October 11, 2020

3 types of quartile positioning

REMARKS:
  • Assume that the authors have the data with 10 points, every points are unique, range from 0 to 9.
  • To view data points visualizations correctly, use monospace fonts/displaying (If not thing is wrong, you should view this page as mentioned way).
  • L,H mean virtual data points 1 point backward/forward respectively.
  • 1st,2nd,3rd "," between data point, represent fractional data-ordering position between 2 data at 0.25,0.5,0.75 respectively.
  • 1st,2nd,3rd,4th,5th "|" represent the quartile rank at 0,1,2,3,4 respectively.
  • This explaination just comes from my experience, therefore may be inaccurated.

INCLUSIVE QUARTILE

L,,,0,,,1,,,2,,,3,,,4,,,5,,,6,,,7,,,8,,,9,,,H

    |12345678|12345678|12345678|12345678|    

Data-ordering Position Formula: q(N-1)+1

Q0 Data-ordering Position: 0

Q4 Data-ordering Position: N

Minimum Determinable Quartile Rank Formula: 0

Maximum Determinable Quartile Rank Formula: 1

Description: Min&Max quartiles are determinable, are retrieved from min and max of data respectively. Highly understandable by human.

When To Use This: Any data that is required/recommended to not have the limit-range (means a data point has lower and upper limit), should use this method. Or to compare the rank (like competitive rank) in the human-highly-understandable way. In data science related python code, 'numpy.qurtile' uses this.

SEMI-EXCLUSIVE QUARTILE

Note: The authors doesn't know the official name of this method, so just named it self)

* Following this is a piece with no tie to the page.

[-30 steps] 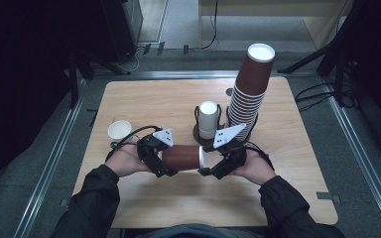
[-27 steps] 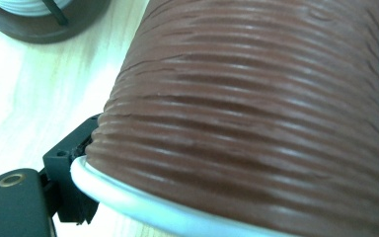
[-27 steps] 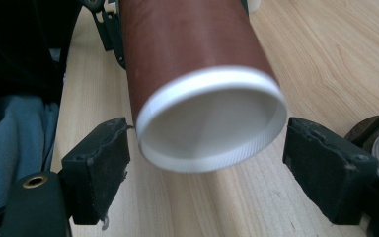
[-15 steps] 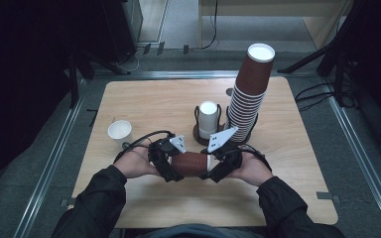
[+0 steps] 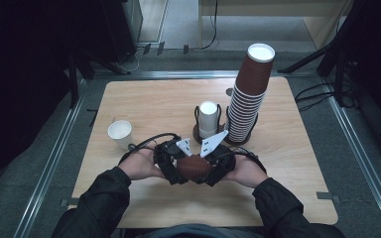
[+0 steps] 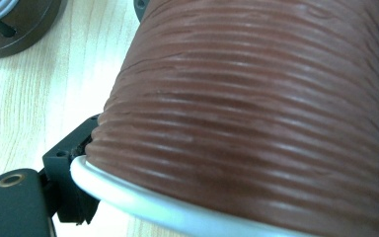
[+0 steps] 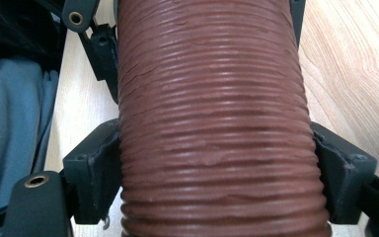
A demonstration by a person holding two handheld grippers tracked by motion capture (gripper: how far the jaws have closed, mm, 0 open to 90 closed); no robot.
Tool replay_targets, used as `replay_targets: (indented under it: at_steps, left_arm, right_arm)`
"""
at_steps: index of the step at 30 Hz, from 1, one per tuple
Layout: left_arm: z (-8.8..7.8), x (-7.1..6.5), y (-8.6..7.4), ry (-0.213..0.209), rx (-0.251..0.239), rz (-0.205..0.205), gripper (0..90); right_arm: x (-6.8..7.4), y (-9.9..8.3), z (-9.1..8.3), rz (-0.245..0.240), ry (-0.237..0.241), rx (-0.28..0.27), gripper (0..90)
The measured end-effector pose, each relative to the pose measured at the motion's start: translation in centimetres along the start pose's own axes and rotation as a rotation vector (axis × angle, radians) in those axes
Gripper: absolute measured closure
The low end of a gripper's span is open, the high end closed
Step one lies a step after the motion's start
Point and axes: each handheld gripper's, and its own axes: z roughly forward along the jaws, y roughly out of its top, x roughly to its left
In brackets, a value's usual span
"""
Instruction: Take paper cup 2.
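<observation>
A brown ribbed paper cup (image 5: 194, 167) lies on its side just above the table, near its front edge, held from both ends. My left gripper (image 5: 176, 167) grips it from the left and my right gripper (image 5: 213, 167) from the right. In the left gripper view the cup (image 6: 246, 108) shows its white rim, with one black finger (image 6: 71, 185) against that rim and the other hidden. In the right gripper view both fingers (image 7: 91, 168) press on the cup's (image 7: 212, 113) ribbed wall.
A tall leaning stack of brown cups (image 5: 248, 96) stands in a holder at the back right of the wooden table (image 5: 144, 99). Beside it a stack of white cups (image 5: 208, 118) sits in a second holder. A single white cup (image 5: 120, 133) stands at the left.
Both hands have drawn closer together and come slightly toward the table's front edge, the cup with them. Less of the cup shows between the grippers.
</observation>
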Motion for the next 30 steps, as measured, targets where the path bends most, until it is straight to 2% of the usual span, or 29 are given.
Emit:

L,,,0,,,1,,,2,,,3,,,4,,,5,,,6,,,7,,,8,,,9,,,H

  |123456789|123456789|123456789|123456789|  

Data-ordering Position Formula: qN+0.5

Q0 Data-ordering Position: Midpoint between L and 0

Q4 Data-ordering Position: Midpoint between N and H

Minimum Determinable Quartile Rank Formula: 0.5/N

Maximum Determinable Quartile Rank Formula: 1-0.5/N

Description: Min&Max quartiles are not determinable (as they're out of bound/data_range). As you can see, the Q0 and Q4 are fallen at lower limit of minimum data, and at upper limit of maximum data respectively; in this method, both lower and upper limit of each data points are only overlapped to each others at the middle of a data point. (casually explaining): compare to the inclusive method, they're at the order number of Q0 and Q4, that being added by -0.5,0.5 respectively. This method would be less popular than the others.

When To Use This: Any data that is required/recommended to have the limit-range (means a data point has lower and upper limit), and may be highly optimized by this method, should use this method. However, it's recommended to use the exclusive method, unless you know the reason to use the another (for instance, lower and upper limit in this method are more compatible with the data then the common exclusive method one).

EXCLUSIVE QUARTILE

L,,,0,,,1,,,2,,,3,,,4,,,5,,,6,,,7,,,8,,,9,,,H

|1234567890|1234567890|1234567890|1234567890|

Data-ordering Position Formula: q(N+1)

Q0 Data-ordering Position: L

Q4 Data-ordering Position: H

Minimum Determinable Quartile Rank Formula: 1/(N+1)

Maximum Determinable Quartile Rank Formula: N/(N+1)

Description: Min&Max quartiles are not determinable (as they're out of bound/data_range). As you can see, the Q0 and Q4 are fallen at lower limit of minimum data, and at upper limit of maximum data respectively; in this method, both lower and upper limit of each data points are overlapped to that of another data point, for the entire range of the data. (casually explaining): compare to the inclusive method, they're at the order number of Q0 and Q4, that being added by -1,1 respectively. Most common/complex statistical problem requires this method, althrough it seems conflict with human understanding at first. In academic school (from my experience in Thailand), will mainly reference this method.

When To Use This: Common/Complex statistics problem requires this method. Any data that is required/recommended to have the limit-range (means a data point has lower and upper limit), and may be highly optimized by this method, should use this method. However, it's recommended to use this one by default, unless you know the reason to use the another.